Windows offers a default collection of settings that control how pictures and videos are imported into your computer. You can change how these settings work before you even complete your first import by clicking the Import Settings link in the Import Pictures and Videos dialog box to open the Import Settings dialog box, shown in Figure 4. The following are the options:

  • Settings For— Use this menu to select which settings you will be modifying. In this case, the Cameras and Portable Devices option should already be selected.

  • Import Images To— Enables you to choose the top-level folder where the pictures are imported. A subfolder will be created for each import session, depending on the setting of the Folder Name option.

  • Import Videos To— You may also select a different folder to import videos to, and Windows 7 knows how to tell the files apart.

  • Folder Name— This option allows you to specify the folder to which the pictures will be imported. As stated, this is a subfolder of the Import Images To option.

  • File Name— Identify the naming convention used to name the individual pictures. Preserve Folders means use the existing folder arrangement on the card or camera. You would use this option if you have a fancy camera and you organize your photos in your camera, or you had already organized the photos on a CD or DVD or removable camera card or USB flash drive using another program. More likely, you’ll want to use the Tag setting.
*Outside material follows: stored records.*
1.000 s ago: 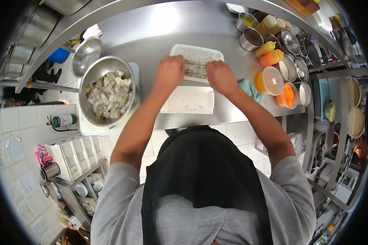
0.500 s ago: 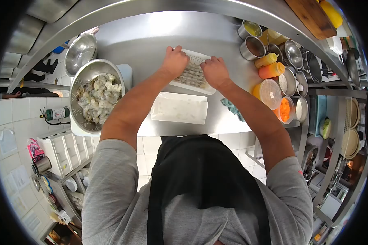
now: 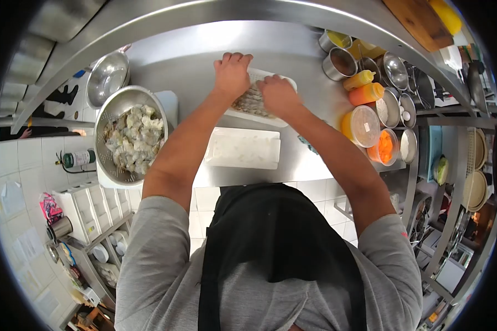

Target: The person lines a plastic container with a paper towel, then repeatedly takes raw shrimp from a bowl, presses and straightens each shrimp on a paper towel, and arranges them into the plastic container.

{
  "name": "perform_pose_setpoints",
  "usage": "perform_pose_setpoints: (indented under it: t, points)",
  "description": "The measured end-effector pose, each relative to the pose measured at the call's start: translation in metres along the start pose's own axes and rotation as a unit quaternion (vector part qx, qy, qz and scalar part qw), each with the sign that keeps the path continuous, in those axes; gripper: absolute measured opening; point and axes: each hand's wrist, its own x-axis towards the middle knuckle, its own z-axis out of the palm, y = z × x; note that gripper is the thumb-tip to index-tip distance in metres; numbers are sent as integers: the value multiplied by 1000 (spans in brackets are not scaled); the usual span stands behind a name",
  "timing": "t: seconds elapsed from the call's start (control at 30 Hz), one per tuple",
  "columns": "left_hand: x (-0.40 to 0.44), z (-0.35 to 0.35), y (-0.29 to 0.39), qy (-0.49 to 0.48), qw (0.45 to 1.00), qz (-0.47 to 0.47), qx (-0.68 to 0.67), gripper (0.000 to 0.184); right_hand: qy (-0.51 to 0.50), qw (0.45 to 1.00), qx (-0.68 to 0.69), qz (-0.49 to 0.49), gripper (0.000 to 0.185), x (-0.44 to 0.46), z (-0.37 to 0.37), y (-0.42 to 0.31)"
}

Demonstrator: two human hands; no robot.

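A white perforated tray (image 3: 261, 118) lies on the steel counter with rows of raw shrimp (image 3: 249, 102) laid side by side in it. My left hand (image 3: 233, 73) is at the tray's far left corner, its fingers curled; whatever they hold is hidden. Over the shrimp towards the right end, my right hand (image 3: 281, 96) has its fingers bent down and closed, the tips out of clear sight. Nearer to me sits a second white rectangular tray (image 3: 243, 148). To the left, a steel colander (image 3: 106, 160) holds a heap of raw shrimp (image 3: 135, 135).
Under the colander is a white board (image 3: 169, 105), with a steel bowl (image 3: 107, 80) behind it. Along the right stand squeeze bottles (image 3: 366, 94), steel pots (image 3: 339, 63) and a lidded tub (image 3: 364, 127). A green cloth (image 3: 307, 143) lies partly behind my right forearm.
My right hand has moved left from the tray's right end to over the shrimp. My left hand has shifted slightly away and left. The camera view has tilted a little.
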Motion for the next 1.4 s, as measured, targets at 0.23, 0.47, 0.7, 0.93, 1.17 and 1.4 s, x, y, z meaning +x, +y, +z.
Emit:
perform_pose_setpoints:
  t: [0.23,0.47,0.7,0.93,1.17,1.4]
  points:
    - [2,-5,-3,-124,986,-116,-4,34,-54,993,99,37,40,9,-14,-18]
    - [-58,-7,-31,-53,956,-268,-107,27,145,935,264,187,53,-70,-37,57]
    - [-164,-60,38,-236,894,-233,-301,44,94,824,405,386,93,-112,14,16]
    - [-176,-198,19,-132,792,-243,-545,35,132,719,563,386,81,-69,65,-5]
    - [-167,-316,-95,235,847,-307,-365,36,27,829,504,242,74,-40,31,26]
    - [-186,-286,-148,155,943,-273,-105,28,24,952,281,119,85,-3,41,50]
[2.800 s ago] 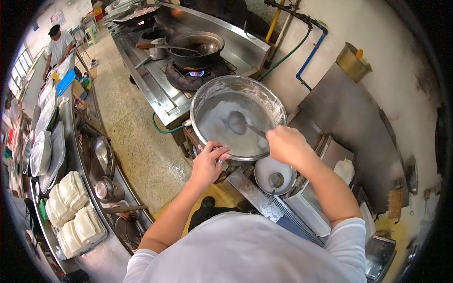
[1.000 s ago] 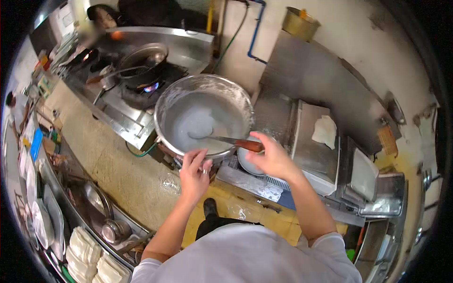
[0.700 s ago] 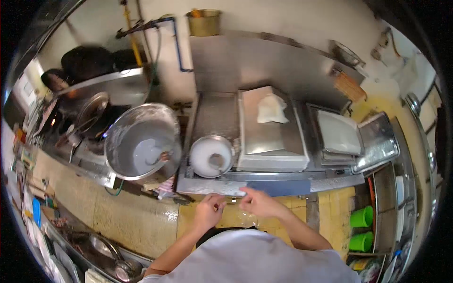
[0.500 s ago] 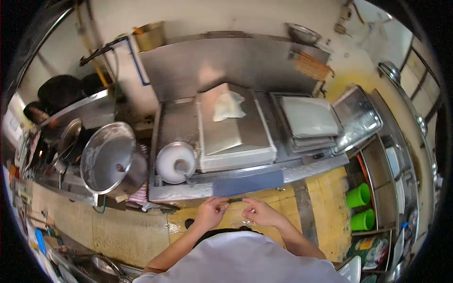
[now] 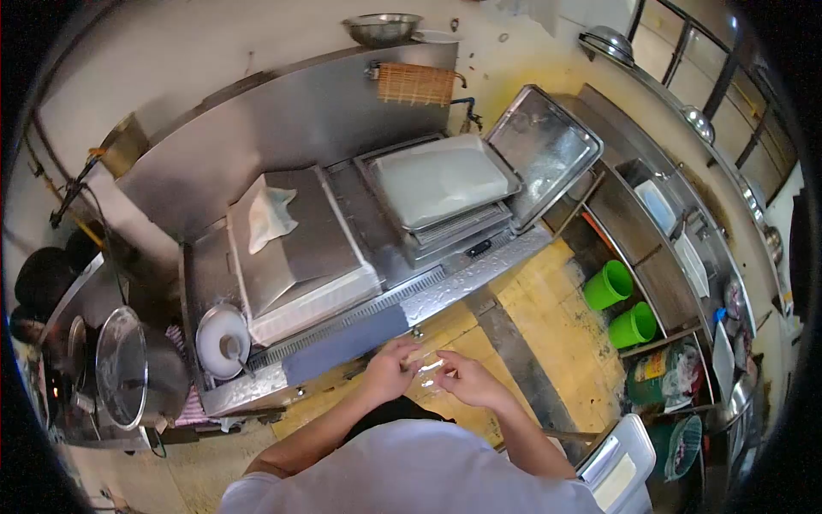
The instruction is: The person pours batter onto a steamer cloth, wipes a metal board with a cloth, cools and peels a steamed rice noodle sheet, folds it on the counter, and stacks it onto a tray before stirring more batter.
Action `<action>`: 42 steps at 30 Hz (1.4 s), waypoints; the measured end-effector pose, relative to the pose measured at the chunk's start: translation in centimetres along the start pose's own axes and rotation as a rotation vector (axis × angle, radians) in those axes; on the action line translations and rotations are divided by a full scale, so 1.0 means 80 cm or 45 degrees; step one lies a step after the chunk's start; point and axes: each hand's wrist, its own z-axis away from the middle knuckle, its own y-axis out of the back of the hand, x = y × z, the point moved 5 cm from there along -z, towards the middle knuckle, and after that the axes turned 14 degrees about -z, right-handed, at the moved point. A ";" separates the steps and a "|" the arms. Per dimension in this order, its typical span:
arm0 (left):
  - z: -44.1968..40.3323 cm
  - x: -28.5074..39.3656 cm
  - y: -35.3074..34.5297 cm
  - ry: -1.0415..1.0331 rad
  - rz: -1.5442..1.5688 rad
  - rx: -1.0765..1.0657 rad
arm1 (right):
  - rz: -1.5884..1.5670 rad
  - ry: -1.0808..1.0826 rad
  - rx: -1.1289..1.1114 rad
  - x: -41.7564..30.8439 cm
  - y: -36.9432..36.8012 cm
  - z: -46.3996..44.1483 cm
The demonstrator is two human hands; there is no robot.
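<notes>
My left hand [image 5: 392, 370] is held in front of my waist, over the yellow floor, with its fingers curled in toward the thumb. Facing it a short way off is my right hand [image 5: 469, 379], its fingers bent and its index fingertip near the thumb. Small bright patches show in the gap between them; I cannot tell whether they are a clear, thin item or glints from the wet floor. Neither hand touches the steel counter [image 5: 445, 297], whose front edge lies just beyond them.
On the counter sit a steel cover with a white cloth [image 5: 271, 218], stacked trays [image 5: 441, 184] and a white bowl [image 5: 221, 330]. A flat metal tray [image 5: 548, 154] leans at right. Large pots [image 5: 128, 368] stand left. Green cups [image 5: 608, 285] lie on a right shelf.
My view has turned to the right, so the counter and pots have shifted left and the right-hand shelves show more. Both hands stay before my waist, with fingers a little more curled.
</notes>
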 end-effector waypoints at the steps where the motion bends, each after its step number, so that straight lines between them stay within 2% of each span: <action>1: -0.015 -0.001 -0.009 -0.003 0.033 -0.021 | -0.021 -0.033 0.019 0.003 0.011 -0.004; 6: -0.112 -0.007 -0.030 0.019 -0.044 -0.035 | -0.065 -0.131 0.075 0.005 0.068 -0.040; 8: -0.164 -0.023 -0.040 0.003 -0.095 -0.021 | 0.029 -0.135 0.078 0.003 0.099 -0.065; 12: -0.291 -0.054 -0.045 -0.017 -0.188 0.069 | 0.099 -0.279 0.046 -0.015 0.157 -0.119; 15: -0.387 -0.078 -0.049 -0.123 -0.315 0.231 | 0.232 -0.270 0.050 -0.003 0.190 -0.160; 18: -0.477 -0.094 -0.049 -0.065 -0.450 0.200 | 0.280 -0.258 0.048 -0.009 0.216 -0.192; 22: -0.565 -0.145 -0.070 0.141 -0.726 0.006 | 0.250 -0.300 0.039 -0.011 0.237 -0.216; 26: -0.580 -0.187 -0.095 0.248 -0.770 -0.153 | 0.252 -0.309 0.011 0.038 0.260 -0.238; 29: -0.573 -0.192 -0.100 0.250 -0.732 -0.168 | 0.256 -0.170 0.189 0.065 0.296 -0.279; 32: -0.564 -0.176 -0.099 0.190 -0.763 -0.111 | 0.297 0.198 0.449 0.036 0.342 -0.347; 34: -0.561 -0.167 -0.099 0.175 -0.825 -0.121 | 0.433 0.432 0.461 0.016 0.371 -0.408; 35: -0.559 -0.165 -0.100 0.170 -0.797 -0.126 | 0.518 0.567 0.435 0.013 0.381 -0.444; 36: -0.556 -0.164 -0.100 0.170 -0.774 -0.124 | 0.573 0.532 0.327 0.016 0.389 -0.482; 39: -0.550 -0.162 -0.098 0.263 -0.757 -0.093 | 0.830 0.749 0.108 -0.003 0.394 -0.562; 40: -0.547 -0.162 -0.099 0.303 -0.759 -0.091 | 0.940 0.555 -0.083 0.001 0.391 -0.582; 42: -0.544 -0.159 -0.102 0.358 -0.808 -0.058 | 1.093 0.514 -0.257 0.027 0.388 -0.606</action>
Figure 4. The Import Settings dialog box enables you to modify import settings.

The next set of options controls how Windows deals with the import process. First, you will want to leave checked the Prompt for a Tag on Import option, because that will help you keep your import sessions organized. The Always Erase from Device After Importing option does allow you to clear your camera after each use, but Windows 7 now knows what images it has already imported, so it will not re-import duplicates over and over again. Choosing this option is generally a good idea unless you have another way to erase the pictures from your camera.

If your camera knows what orientation it was held in when the images were taken, you are also given the option to perform automatic rotation of your images on import. Finally, you can choose whether you prefer Windows Explorer to open following the import.

After you set the options to your liking, click the OK button and click Import in the Import Pictures and Videos dialog box. The wizard displays each picture while it copies the selected pictures and provides a status display onscreen, shown in Figure 5.

Figure 5. The wizard displays the progress of the import task.

If you chose to delete the pictures from your imaging device, the wizard will delete them from your camera after it has successfully imported them to your computer and inform you of its progress.

Now the pictures are imported from your digital camera into the Windows Pictures Library. You can view each of the pictures and, if needed, perform some basic manipulation on them in Windows Media Player, as outlined in the next section.